= Work order =
From the entries below, gather each line containing the word "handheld".

= Source data =
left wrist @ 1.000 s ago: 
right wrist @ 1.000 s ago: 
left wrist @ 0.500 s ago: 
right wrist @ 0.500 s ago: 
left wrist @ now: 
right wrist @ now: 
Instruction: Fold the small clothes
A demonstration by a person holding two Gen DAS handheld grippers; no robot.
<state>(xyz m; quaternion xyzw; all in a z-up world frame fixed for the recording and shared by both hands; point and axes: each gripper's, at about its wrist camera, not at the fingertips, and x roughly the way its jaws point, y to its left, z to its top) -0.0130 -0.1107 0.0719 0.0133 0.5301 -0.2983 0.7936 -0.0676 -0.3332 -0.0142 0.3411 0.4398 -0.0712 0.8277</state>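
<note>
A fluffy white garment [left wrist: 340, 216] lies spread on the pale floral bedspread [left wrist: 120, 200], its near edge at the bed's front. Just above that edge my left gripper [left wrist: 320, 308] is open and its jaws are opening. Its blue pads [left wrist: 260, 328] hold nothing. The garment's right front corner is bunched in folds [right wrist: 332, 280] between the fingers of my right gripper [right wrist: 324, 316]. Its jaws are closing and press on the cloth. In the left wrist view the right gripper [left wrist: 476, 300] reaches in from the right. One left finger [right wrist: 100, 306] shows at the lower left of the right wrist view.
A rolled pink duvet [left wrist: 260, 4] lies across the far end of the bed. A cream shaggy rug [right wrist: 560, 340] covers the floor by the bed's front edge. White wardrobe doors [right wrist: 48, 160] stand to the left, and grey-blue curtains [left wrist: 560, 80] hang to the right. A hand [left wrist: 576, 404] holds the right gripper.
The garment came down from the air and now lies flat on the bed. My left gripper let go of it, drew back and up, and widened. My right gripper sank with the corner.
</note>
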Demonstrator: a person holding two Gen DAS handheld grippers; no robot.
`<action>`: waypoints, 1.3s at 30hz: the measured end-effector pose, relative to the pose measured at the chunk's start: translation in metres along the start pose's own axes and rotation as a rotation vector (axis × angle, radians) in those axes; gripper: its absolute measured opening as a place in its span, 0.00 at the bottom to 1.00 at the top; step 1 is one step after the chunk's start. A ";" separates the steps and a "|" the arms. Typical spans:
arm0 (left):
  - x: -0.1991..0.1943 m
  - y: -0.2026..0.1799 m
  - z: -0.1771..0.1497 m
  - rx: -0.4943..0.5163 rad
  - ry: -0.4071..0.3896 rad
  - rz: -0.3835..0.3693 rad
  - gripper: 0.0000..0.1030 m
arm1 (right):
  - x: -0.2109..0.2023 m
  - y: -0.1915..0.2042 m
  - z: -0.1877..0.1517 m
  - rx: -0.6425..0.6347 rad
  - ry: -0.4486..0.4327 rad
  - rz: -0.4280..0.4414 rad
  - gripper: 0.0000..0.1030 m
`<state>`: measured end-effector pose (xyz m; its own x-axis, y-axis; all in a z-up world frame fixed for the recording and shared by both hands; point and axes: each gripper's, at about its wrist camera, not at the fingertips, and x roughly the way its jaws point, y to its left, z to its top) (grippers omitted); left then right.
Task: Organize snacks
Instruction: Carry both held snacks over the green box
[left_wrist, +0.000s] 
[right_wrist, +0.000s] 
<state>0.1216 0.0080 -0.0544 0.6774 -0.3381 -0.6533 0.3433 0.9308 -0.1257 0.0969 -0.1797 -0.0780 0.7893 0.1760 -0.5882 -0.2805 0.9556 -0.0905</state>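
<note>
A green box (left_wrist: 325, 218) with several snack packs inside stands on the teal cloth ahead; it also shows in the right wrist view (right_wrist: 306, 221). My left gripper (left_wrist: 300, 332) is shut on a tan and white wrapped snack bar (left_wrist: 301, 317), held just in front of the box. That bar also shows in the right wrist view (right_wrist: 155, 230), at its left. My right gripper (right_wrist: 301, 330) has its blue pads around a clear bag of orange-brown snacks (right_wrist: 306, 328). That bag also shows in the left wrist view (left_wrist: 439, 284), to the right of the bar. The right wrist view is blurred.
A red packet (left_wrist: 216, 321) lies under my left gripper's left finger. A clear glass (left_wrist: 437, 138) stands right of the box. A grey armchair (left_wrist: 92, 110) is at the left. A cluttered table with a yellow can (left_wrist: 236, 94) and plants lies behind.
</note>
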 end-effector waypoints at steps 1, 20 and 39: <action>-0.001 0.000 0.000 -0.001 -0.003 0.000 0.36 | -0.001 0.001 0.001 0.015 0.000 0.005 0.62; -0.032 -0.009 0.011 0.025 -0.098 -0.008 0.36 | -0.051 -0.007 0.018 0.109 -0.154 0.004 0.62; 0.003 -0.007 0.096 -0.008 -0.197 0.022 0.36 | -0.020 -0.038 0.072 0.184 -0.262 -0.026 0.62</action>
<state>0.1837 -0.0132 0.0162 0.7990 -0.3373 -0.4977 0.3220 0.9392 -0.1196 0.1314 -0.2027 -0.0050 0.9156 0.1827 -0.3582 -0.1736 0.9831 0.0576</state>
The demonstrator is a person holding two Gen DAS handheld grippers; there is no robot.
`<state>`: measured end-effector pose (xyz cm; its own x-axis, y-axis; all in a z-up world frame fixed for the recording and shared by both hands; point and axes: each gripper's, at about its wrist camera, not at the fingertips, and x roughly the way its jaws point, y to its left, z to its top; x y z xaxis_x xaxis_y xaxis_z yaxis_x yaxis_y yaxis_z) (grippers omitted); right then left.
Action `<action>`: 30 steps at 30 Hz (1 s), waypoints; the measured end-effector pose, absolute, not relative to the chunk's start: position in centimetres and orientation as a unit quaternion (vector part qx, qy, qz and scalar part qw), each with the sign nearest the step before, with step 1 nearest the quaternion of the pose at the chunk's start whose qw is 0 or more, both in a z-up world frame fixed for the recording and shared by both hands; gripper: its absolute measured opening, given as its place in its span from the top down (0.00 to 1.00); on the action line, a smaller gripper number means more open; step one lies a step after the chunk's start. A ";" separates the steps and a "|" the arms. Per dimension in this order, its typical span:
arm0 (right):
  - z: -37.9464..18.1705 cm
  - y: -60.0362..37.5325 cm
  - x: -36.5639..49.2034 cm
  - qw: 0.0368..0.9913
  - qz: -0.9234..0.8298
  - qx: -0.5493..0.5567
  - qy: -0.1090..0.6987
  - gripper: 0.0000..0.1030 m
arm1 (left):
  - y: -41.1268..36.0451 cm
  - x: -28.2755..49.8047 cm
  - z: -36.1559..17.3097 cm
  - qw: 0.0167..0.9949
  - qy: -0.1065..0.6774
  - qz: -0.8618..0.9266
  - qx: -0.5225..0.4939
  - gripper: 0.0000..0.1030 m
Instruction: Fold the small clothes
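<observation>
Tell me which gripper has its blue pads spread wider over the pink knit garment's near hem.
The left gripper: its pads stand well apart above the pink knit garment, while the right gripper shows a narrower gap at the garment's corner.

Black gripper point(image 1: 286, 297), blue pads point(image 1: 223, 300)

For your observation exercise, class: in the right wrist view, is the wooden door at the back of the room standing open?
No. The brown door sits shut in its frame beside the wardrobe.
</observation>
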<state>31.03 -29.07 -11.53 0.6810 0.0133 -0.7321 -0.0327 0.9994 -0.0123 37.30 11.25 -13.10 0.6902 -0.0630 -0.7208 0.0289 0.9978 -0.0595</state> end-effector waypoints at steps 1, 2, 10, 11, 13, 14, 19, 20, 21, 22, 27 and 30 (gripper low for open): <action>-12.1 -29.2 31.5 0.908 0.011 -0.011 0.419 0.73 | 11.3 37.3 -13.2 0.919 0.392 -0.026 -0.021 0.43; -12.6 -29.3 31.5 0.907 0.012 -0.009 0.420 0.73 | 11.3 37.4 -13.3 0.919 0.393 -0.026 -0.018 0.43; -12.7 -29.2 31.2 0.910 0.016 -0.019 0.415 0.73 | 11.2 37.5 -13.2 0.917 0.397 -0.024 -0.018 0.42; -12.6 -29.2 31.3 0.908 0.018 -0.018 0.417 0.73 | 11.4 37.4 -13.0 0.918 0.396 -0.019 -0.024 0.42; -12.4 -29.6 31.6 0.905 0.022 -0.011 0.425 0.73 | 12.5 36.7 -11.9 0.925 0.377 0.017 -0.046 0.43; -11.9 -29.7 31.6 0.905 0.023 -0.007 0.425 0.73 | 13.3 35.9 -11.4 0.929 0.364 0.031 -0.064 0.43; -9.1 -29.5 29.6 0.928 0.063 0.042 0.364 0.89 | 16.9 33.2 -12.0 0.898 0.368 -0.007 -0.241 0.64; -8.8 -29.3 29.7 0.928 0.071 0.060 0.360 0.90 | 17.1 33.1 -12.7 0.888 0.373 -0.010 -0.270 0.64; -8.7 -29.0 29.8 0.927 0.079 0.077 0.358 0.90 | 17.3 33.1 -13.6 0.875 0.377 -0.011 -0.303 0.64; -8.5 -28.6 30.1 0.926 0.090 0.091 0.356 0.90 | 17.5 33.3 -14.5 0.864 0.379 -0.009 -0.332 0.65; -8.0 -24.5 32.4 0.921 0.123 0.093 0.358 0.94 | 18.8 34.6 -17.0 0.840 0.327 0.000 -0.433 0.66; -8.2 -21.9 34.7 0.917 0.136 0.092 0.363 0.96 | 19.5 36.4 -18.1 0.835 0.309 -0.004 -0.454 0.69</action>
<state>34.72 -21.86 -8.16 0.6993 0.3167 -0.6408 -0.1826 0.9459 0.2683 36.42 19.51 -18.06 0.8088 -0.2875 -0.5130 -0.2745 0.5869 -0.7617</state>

= Answer area =
A demonstration by a person holding two Gen DAS handheld grippers; no robot.
Demonstrator: a person holding two Gen DAS handheld grippers; no robot.
The demonstrator is a person holding two Gen DAS handheld grippers; there is no robot.

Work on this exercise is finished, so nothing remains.